BEGIN RAW DATA

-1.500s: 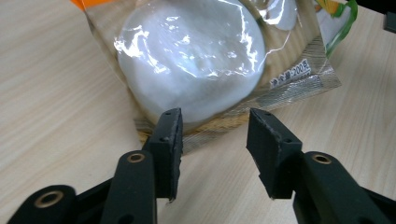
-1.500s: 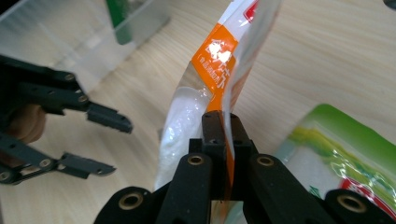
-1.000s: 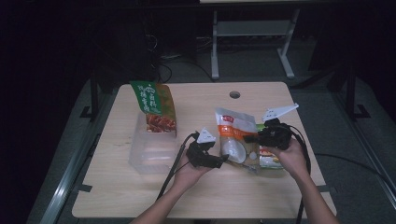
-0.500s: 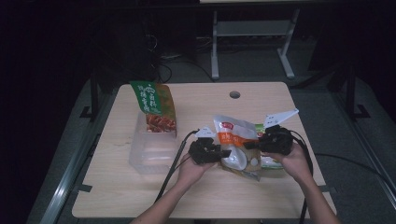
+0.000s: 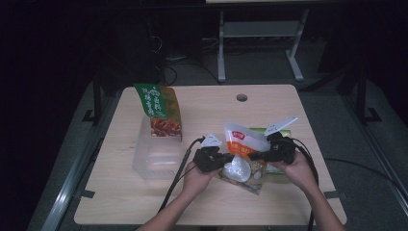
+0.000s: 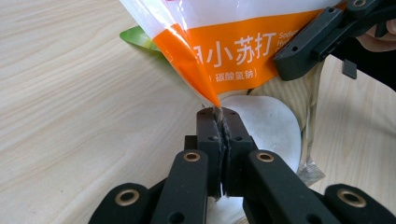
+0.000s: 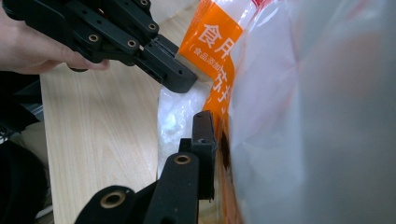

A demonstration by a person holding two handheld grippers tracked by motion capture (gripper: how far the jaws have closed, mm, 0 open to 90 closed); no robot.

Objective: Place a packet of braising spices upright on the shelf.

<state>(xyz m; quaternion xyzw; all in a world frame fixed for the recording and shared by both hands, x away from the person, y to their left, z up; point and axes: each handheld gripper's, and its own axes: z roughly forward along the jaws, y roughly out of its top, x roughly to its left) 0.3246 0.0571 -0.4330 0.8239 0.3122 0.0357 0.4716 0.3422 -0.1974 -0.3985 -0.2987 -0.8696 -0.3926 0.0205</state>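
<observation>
While pinching the orange-and-white pouch (image 6: 243,56) by its lower edge, left gripper (image 6: 222,122) with jaws just closed tight on the film. Right of it, right gripper (image 7: 219,140) clamped on the pouch's far side, jaws just easing slightly.

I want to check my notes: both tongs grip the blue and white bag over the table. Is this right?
Not quite: the bag is orange and white, not blue, as the left gripper view shows. The rest stands: the left tongs pinch its lower corner, and the right tongs grip its side over the table.
</observation>
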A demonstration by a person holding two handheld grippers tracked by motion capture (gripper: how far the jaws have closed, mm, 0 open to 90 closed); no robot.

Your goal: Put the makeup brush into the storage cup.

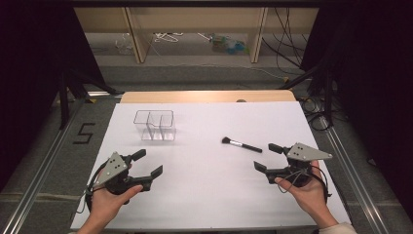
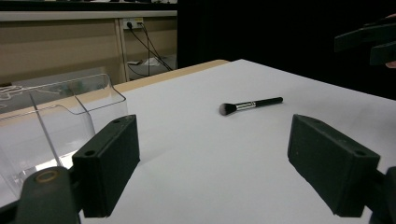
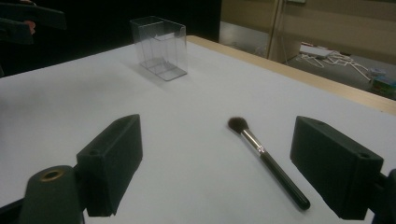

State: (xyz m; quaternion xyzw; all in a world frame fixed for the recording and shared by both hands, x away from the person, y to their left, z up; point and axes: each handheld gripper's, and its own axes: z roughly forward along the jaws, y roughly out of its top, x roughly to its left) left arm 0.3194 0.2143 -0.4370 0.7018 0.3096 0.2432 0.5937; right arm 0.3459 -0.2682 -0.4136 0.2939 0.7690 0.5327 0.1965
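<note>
Black-handled brush [image 1: 241, 145] lies flat on the white table [image 1: 204, 195], bristles toward the clear organiser [image 1: 154, 125], handle end pointing at the R gripper [image 1: 267, 156]. R's nearer, jaws spread wide, nothing in 'em. L gripper [image 1: 148, 163] also wide, empty, well apart.

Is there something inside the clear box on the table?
The box looks empty: through its clear walls only inner dividers and the white table show. The brush lies outside it, flat on the table. Nothing covers the inside.
</note>
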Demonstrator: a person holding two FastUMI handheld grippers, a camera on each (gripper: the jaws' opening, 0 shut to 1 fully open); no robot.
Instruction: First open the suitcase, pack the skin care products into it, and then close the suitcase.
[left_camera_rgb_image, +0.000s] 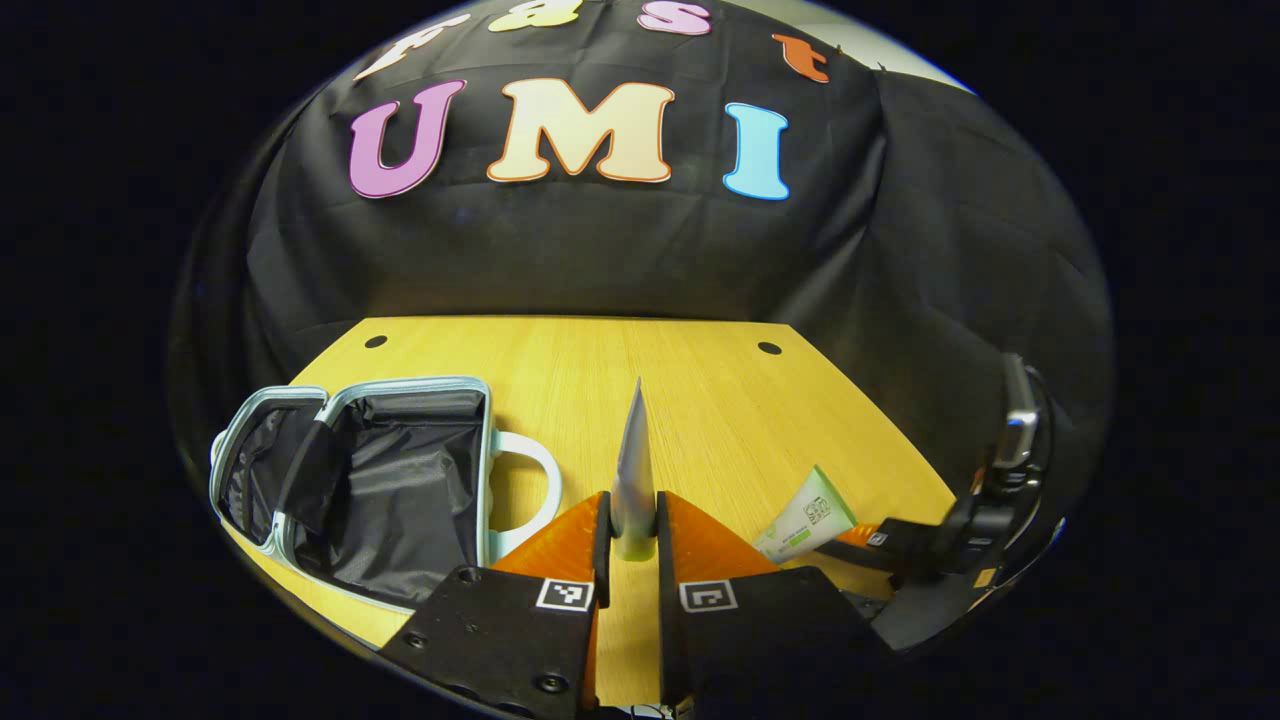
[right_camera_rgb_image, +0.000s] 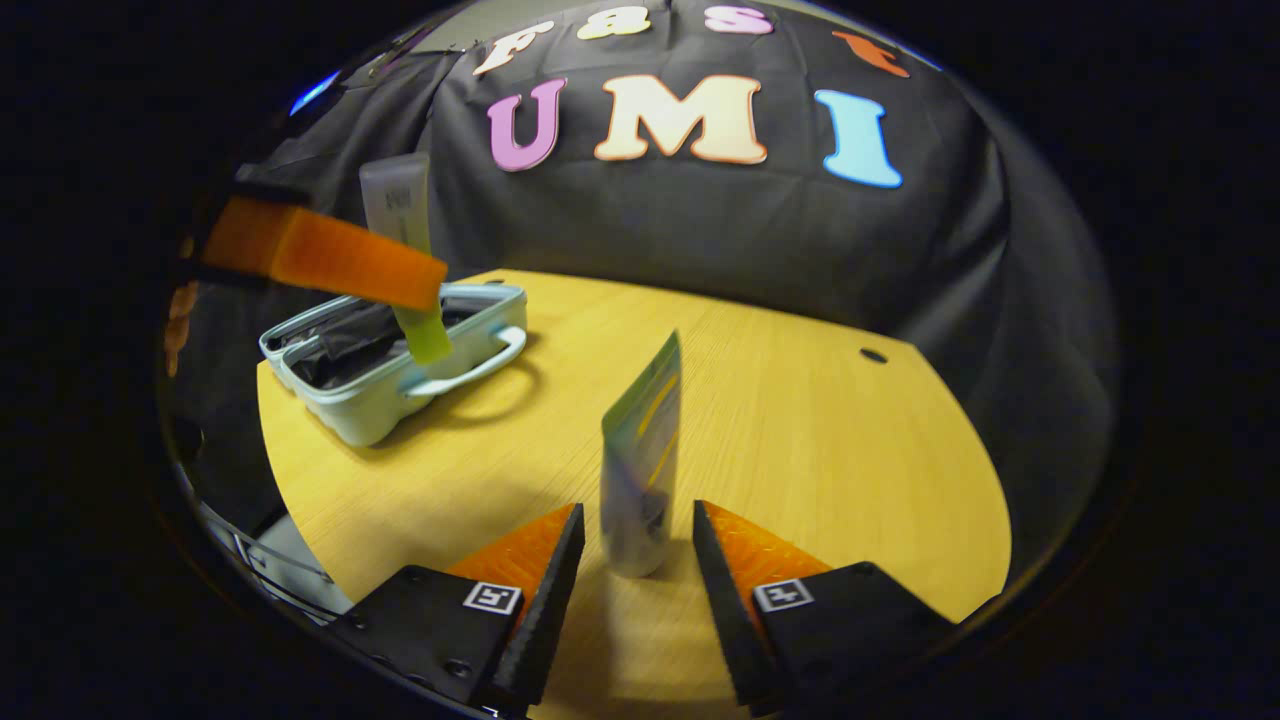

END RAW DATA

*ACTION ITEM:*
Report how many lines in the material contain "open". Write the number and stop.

*SOLUTION TO THIS PROBLEM:*
4